9) Previous therapy with anthracyclines, taxanes, cyclophosphamide, trastuzumab, or neratinib for any malignancy
10) Treatment including RT, chemotherapy, and/or targeted therapy, administered for the currently diagnosed breast cancer prior to randomization
11) Continued endocrine therapy such as raloxifene or tamoxifen (or other SERM) or an aromatase inhibitor. (Patients are eligible if these medications are discontinued prior to randomization)
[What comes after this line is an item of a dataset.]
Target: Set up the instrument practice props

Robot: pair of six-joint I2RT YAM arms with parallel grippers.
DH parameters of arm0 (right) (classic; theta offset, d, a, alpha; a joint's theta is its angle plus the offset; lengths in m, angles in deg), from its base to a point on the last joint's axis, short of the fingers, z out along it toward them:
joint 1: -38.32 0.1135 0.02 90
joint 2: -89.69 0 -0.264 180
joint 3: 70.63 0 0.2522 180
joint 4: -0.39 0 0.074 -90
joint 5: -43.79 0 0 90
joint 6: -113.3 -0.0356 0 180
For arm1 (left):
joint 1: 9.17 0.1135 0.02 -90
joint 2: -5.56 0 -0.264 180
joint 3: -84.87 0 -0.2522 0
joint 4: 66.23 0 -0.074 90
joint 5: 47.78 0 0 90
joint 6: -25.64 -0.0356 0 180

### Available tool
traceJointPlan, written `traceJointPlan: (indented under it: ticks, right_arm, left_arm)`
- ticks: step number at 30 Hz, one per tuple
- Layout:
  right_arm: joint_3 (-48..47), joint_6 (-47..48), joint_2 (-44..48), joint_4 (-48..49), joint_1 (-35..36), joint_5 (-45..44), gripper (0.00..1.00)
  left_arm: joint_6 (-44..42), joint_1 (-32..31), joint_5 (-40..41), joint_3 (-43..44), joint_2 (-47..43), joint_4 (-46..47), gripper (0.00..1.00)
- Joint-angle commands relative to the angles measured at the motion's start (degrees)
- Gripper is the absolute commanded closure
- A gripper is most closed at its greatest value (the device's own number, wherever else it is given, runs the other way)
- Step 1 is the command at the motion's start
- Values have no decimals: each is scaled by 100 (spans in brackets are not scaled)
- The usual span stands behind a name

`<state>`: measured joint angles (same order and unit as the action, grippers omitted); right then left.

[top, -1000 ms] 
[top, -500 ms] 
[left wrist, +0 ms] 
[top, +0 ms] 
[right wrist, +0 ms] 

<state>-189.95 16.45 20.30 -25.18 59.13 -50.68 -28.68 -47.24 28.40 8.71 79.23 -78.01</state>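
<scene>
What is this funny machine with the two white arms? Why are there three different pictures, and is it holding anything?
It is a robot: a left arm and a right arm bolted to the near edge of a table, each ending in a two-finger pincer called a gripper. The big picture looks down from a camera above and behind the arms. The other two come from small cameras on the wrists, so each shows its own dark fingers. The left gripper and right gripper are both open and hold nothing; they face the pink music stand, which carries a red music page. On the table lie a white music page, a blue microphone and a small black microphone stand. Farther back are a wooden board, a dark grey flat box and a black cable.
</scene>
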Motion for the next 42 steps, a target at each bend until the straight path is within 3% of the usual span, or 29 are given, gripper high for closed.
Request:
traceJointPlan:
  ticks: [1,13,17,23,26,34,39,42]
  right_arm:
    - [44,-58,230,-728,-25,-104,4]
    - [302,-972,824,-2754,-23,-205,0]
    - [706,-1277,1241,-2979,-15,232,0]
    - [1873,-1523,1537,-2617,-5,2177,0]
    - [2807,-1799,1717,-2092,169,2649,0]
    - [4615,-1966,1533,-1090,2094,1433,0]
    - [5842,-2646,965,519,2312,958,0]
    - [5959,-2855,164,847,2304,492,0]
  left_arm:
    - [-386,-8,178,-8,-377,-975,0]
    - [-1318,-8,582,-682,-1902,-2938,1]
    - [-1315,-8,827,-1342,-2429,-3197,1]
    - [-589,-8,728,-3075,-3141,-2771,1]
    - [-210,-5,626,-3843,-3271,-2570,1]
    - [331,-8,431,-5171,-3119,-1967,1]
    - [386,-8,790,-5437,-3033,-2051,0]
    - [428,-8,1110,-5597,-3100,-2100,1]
12) Any continued sex hormonal therapy, e.g., birth control pills and ovarian hormone replacement therapy. Patients are eligible if these medications are discontinued prior to randomization
13) Active hepatitis B or hepatitis C with abnormal liver function tests
14) Intrinsic lung disease resulting in dyspnea
15) Active infection or chronic infection requiring chronic suppressive antibiotics
16) Malabsorption syndrome, ulcerative colitis, inflammatory bowel disease, resection of the stomach or small bowel, or other disease or condition significantly affecting gastrointestinal function
17) Persistent >/= grade 2 diarrhea regardless of etiology
18) Sensory or motor neuropathy >/= grade 2, as defined by the NCI CTCAE v3.0.
19) Conditions that would prohibit intermittent administration of corticosteroids for paclitaxel premedication
20) Chronic daily treatment with corticosteroids with a dose of >/= 10 mg/day methylprednisolone equivalent (excluding inhaled steroids).
21) Uncontrolled hypertension defined as a systolic BP > 150 mmHg or diastolic BP > 90 mmHg, with or without anti-hypertensive medications. (Patients with hypertension that is well-controlled on medication are eligible.)
22) Cardiac disease (history of and/or active disease) that would preclude the use of any of the drugs included in the treatment regimen. This includes but is not confined to: Active cardiac disease: symptomatic angina pectoris within the past 180 days that required the initiation of or increase in anti-anginal medication or other intervention; ventricular arrhythmias except for benign premature ventricular contractions; supraventricular and nodal arrhythmias requiring a pacemaker or not controlled with medication; conduction abnormality requiring a pacemaker; valvular disease with documented compromise in cardiac function; and symptomatic pericarditis. History of cardiac disease: myocardial infarction documented by elevated cardiac enzymes or persistent regional wall abnormalities on assessment of LV function; history of documented CHF; and documented cardiomyopathy.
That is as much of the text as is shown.